On 7/16/24 12:30, Alexander Bokovoy wrote:
On Аўт, 16 ліп 2024, Christopher Byrne wrote:
Yeah, I know its deprecated, and since I doubt we have any users (yet) of it in Gentoo I dropped support for the old tool, and will only document the new one.
Basically, for passkey support, I need a schema that looks like this:
attributeTypes: ( passkey-oid NAME 'passkey' DESC 'Passkey mapping' EQUALITY caseExactMatch SYNTAX 1.3.6.1.4.1.1466.115.121.1.15 ) objectclasses: ( passkeyUser-oid NAME 'passkeyUser' DESC 'Passkey user' AUXILIARY MAY passkey )
The "passKey user" objectClass can be added as an auxiliary class to the appropriate DN, which has the "passkey" member in the format SSSD expects. ("passkey":CredentialID,PEM)
Short of borrowing the IDP schema for passkeys, I don't see a good way of doing this. I don;t think either the FIDO2 or Yubico one will work for what SSSD is expecting.
I think you can take FreeIPA schema which is essentially the same, just that we have these OIDs already registered in Red Hat's subtree.
attributeTypes: ( 2.16.840.1.113730.3.8.23.27 NAME 'ipapasskey' DESC 'Passkey mapping' EQUALITY caseExactMatch SYNTAX 1.3.6.1.4.1.1466.115.121.1.15 X-ORIGIN 'IPA v4.10' ) objectclasses: ( 2.16.840.1.113730.3.8.24.9 NAME 'ipaPasskeyUser' DESC 'IPA passkey user' AUXILIARY MAY ipapasskey X-ORIGIN 'IPA v4.10')
What specific IdP software are you talking about?
I am planning to add support for retrieving the mapping to Keycloak eventually.
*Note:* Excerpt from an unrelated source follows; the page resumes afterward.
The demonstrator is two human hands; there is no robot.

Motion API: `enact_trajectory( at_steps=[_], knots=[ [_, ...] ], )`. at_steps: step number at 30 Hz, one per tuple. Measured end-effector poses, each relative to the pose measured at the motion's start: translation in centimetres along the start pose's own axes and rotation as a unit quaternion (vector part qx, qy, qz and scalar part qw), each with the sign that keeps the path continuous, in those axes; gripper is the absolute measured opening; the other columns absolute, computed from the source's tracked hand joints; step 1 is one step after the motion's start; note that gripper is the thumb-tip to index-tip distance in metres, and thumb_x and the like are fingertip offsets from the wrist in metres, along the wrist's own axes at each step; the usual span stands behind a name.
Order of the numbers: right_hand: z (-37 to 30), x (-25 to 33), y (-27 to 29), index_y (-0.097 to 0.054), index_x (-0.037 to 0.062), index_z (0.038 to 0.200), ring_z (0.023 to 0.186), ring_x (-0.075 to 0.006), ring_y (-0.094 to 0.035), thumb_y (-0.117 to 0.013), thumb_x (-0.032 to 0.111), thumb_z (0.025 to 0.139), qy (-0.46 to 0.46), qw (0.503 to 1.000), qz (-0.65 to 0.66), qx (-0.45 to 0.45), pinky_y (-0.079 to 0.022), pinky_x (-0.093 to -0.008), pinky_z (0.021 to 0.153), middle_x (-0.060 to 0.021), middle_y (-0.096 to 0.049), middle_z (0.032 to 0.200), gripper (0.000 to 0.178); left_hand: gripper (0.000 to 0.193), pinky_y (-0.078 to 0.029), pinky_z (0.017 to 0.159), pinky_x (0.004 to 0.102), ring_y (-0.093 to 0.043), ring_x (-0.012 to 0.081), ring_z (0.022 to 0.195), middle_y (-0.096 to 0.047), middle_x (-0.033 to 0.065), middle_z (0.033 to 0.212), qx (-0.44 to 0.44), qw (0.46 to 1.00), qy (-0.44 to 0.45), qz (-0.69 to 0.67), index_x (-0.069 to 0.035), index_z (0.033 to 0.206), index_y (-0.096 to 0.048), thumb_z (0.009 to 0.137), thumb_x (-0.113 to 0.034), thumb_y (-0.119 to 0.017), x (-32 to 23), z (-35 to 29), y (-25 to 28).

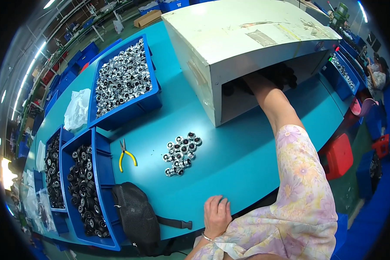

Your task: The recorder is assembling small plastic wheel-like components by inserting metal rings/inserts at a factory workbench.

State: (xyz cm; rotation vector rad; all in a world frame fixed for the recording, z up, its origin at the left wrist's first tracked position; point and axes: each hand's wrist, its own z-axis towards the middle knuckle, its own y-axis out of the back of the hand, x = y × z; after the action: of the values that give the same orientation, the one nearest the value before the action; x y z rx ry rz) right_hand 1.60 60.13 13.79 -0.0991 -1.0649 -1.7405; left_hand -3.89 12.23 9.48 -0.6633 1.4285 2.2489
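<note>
The teal desk (pixel 242 173) carries a white box (pixel 251 28), and my right forearm (pixel 275 106) reaches into it.
To the left stand a blue bin (pixel 132 112) of silvery parts and, nearer me, a blue bin (pixel 104 173) of black parts, with a black mesh pouch (pixel 136 216) beside it. Dark pieces (pixel 286 76) lie in the box around my right hand; shadow hides that hand, so I cannot tell its grip. My left hand (pixel 216 214) rests empty at the desk's edge, fingers close together, well apart from the box. Beyond it sit loose silvery parts (pixel 184 149), then yellow-handled pliers (pixel 124 151).
</note>
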Motion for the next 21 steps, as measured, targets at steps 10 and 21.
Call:
enact_trajectory(
  at_steps=[10,21],
  knots=[
    [-1.8,2.6,3.8,-0.050,0.0029,0.130,0.126,-0.0300,-0.044,-0.044,0.028,0.098,0.026,0.999,0.015,-0.021,-0.035,-0.0387,0.107,-0.0219,-0.049,0.134,0.041,0.026,-0.048,0.083,0.0424,-0.056,0.0347,0.098,-0.058,0.0154,0.105,-0.018,0.999,-0.022,-0.017,0.000,0.099,-0.061,0.075,-0.002,-0.071,-0.2,-0.6,0.0],
    [-18.1,15.2,14.7,-0.060,0.0023,0.092,0.083,-0.0280,-0.062,-0.065,0.015,0.086,-0.177,0.981,0.053,0.054,-0.048,-0.0362,0.076,-0.0140,-0.065,0.089,0.015,0.050,-0.040,0.102,0.0418,-0.034,0.0294,0.134,-0.029,0.0118,0.151,-0.677,0.597,-0.429,0.029,-0.012,0.145,-0.033,0.100,-0.027,-0.048,-10.0,-1.5,16.2]
  ],
)
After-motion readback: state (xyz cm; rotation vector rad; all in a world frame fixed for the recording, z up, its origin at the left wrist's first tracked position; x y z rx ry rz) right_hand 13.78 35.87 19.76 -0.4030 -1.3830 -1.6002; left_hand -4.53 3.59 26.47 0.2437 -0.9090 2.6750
The content is compatible with what a typical WebAuthn RP is expecting, just needs some data massaging. For FreeIPA we also plan to use python-fido2 for WebAuthn RP, which is developed by Yubico, I already verified it will be possible to consume the data from the same mappings there.
I meant IPA, not IDP. I'll go ahead and use that piece of the FreeIPA schema instead and point SSSD to the correct attribute.